Questo è quanto sostenuto dalla Corte di Cassazione nella sentenza n. 35591/2016, depositata il 29 agosto, che riguardava il caso di un uomo condannato per aver minacciato una donna e per averla costretta a subire atti sessuali contro la sua volontà.

La vicenda.

Dopo  averle detto: “ti ammazzo, te ne devi andare da qui, ti rovino, ti faccio chiudere, ti ammazzo”, l’imputato le aveva palpeggiato il seno e, avvicinandosi al di lei corpo, le aveva leccato il volto dal mento al naso.

Condannato dalla Corte d’appello competente, l’imputato ricorreva in Cassazione contro la sentenza, sostenendo che , pur avendo attinto zone erotiche della vittima, avrebbe agito non per un fine di concupiscenza ma esclusivamente per ingiuria.

Di conseguenza, il suo comportamento non avrebbe integrato la fattispecie di reato della violenza sessuale: non si sarebbe trattato dunque di un atto sessuale o, in caso lo fosse stato, lo avrebbe comunque compiuto senza che ci fosse quell’elemento soggettivo necessario per l’integrazione della fattispecie incriminatrice.

In breve, la sua volontà non era diretta a limitare la libertà sessuale della vittima, piuttosto ad ingiuriarla.

La fattispecie di reato della violenza sessuale

Tale assunto è profondamente errato secondo la Cassazione che sostiene come, in relazione all’obiettività giuridica criminosa che sorregge la fattispecie incriminatrice in ragione dell’interesse specifico penalmente tutelato, non si sia tenuto conto del fatto che il soddisfacimento della concupiscenza dell’aggressore non sia un elemento necessario ma solo eventuale e concorrente del reato di violenza sessuale.

Per cui, accompagnata o meno dalla realizzazione di un fine di libidine, violenta, abusiva e fraudolenta diretta a compromettere la libertà sessuale della vittima, è la condotta ad integrare l’elemento oggettivo della fattispecie ex art 609-bis c.p. – compromissione, necessaria e sufficiente per l’integrazione della fattispecie incriminatrice.

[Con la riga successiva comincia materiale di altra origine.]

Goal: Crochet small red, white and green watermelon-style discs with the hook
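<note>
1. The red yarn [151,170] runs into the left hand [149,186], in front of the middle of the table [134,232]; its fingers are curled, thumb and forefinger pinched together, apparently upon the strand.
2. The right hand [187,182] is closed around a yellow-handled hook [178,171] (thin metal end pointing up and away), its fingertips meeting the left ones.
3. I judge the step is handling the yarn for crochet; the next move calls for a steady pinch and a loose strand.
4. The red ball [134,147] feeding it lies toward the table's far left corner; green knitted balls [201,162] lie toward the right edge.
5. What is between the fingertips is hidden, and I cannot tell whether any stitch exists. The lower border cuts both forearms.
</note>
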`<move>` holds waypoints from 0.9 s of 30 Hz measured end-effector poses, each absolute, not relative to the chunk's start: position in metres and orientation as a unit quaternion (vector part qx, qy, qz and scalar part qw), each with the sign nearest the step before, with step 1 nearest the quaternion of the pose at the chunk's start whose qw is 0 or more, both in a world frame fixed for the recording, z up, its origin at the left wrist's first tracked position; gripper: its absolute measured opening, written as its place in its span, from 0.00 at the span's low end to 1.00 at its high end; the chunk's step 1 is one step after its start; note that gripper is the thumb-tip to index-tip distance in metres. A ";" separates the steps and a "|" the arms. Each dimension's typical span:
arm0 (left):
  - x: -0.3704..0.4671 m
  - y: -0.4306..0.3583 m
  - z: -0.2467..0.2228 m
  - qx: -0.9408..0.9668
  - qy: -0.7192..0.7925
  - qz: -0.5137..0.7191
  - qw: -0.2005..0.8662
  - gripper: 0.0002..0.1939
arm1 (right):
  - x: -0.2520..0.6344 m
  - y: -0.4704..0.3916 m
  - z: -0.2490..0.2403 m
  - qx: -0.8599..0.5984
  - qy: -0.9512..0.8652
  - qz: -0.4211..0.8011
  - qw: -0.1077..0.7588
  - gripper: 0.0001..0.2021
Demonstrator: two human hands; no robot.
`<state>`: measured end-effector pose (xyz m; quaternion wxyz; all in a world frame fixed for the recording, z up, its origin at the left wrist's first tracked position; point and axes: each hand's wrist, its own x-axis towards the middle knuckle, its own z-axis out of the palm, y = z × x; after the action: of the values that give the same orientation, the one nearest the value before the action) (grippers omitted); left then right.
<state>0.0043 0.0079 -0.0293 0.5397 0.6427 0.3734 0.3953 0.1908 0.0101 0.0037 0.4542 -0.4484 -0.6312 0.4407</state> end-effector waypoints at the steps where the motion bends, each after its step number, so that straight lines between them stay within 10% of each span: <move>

Tale reato si realizza, infatti, nel momento in cui si attinge alla sfera sessuale della persona senza consenso nel caso della violenza sessuale realizzata in forma costrittiva o senza un valido consenso nella situazione di una violenza sessuale realizzata in forma abusiva o fraudolenta.

Capovolgendo gli schemi che precedentemente reggevano le fattispecie incriminatrici in materia di reati sessuali, una tale impostazione fa principalmente leva sulla libertà di autodeterminazione della persona nella sfera sessuale e sposta il baricentro dell’incriminazione.

In conclusione, nella sua sentenza la Corte ha valorizzato quindi una nota descrittiva dell’illecito costituita soprattutto dal concetto di “atto sessuale” che, se non realizzato liberamente dal soggetto che lo compie o che lo subisce, integra, a condizione esatte, la fattispecie di reato della violenza sessuale.